Love Letters From Ladybug Farm - Donna Ball [42]
“Still waters run deep,” Miriam murmured to her at the door, watching Frank get into his pickup truck and crank the engine. “Whoever knew old Frank had anything to say?”
“We all have something to say” Lindsay replied. She smiled at the other woman. “That’s why we’re here, isn’t it?”
She was straightening up the tables and putting away the supplies when she heard a light rapping against the frame of the open door. She turned and smiled to see Dominic standing there. “Hi, Dominic. What’s up?”
“I hope I’m not bothering you. I couldn’t tell if you had any students or not.”
“They just left. Come on in.”
He looked down at his boots. “I don’t want to get the place dirty.”
Lindsay laughed. “Take a look around. You can’t do much more damage than I have already.”
Dominic was a nice-looking man with golden tan skin and sun-weathered gray eyes. His salt-and-pepper hair was worn long, grazing his collar, his hairline just high enough to make his face interesting. He was only an inch or so taller than Lindsay, and slightly built, but when he rolled up his sleeves, as today, the ropy muscles of his arms told a story about a life of physical labor.

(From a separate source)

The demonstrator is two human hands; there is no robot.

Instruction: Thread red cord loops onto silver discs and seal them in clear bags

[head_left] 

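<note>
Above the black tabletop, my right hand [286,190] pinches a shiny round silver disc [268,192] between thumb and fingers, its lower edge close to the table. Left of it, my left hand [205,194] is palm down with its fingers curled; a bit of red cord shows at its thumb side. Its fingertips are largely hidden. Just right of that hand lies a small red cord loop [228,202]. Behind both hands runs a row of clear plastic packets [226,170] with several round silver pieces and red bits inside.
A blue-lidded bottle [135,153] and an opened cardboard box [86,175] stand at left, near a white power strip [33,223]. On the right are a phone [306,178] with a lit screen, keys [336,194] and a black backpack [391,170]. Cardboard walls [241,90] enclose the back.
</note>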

“I stopped by the house,” he said, “but it looked like they were pretty busy up there.”
Lindsay shrugged. “We’re pretty busy everywhere.” And she explained, “We’re having a wedding here.”

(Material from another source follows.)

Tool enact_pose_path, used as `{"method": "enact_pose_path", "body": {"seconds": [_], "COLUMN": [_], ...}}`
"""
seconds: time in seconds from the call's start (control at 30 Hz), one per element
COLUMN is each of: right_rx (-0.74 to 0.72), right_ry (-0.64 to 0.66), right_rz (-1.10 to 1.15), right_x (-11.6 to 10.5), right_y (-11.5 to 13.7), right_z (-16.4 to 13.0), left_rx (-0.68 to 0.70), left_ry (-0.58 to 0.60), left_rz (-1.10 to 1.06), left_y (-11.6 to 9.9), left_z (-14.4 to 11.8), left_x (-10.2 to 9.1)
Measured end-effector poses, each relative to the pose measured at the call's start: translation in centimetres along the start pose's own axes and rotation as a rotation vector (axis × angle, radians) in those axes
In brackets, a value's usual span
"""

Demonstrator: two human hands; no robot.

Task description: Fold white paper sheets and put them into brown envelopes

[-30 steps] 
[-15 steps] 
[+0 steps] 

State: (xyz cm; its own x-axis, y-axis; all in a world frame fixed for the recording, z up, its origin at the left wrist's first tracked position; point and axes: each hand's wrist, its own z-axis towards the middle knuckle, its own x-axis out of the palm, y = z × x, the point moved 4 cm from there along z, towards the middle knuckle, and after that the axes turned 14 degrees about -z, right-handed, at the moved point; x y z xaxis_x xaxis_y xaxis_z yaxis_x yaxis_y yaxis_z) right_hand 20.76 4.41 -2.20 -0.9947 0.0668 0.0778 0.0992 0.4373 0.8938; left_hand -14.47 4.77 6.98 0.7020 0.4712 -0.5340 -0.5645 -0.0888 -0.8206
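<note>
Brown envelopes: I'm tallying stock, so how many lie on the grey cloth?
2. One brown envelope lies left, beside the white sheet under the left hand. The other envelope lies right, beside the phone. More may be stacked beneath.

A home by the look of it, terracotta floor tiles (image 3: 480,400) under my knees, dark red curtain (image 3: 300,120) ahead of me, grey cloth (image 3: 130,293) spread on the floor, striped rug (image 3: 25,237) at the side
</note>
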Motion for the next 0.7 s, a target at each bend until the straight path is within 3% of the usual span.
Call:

“Oh?” He looked surprised and, oddly a little anxious. “One of you ladies getting married?”
Again Lindsay chuckled, dumping her paintbrushes into a cup of mineral spirits in the utility sink. “Hardly. We’re thinking about going into the wedding business, and this is our first one.”
He shook his head in slow admiration. “You ladies sure do keep yourselves busy.”
“That’s one way of putting it.”
He gazed around the room, smiling at the four identical paintings of red water pumps—some more identical than others—but mostly interested in the larger canvases that were drying on the long walls. Noah’s paintings hung intermixed with Lindsay’s—studies of hands, which were difficult for any artist and which he clearly had not yet quite mastered, some wild impressionistic renderings of animal eyes in the dark, some architectural studies, and a whole series of monarch butterfly wings. Dominic studied them for a time.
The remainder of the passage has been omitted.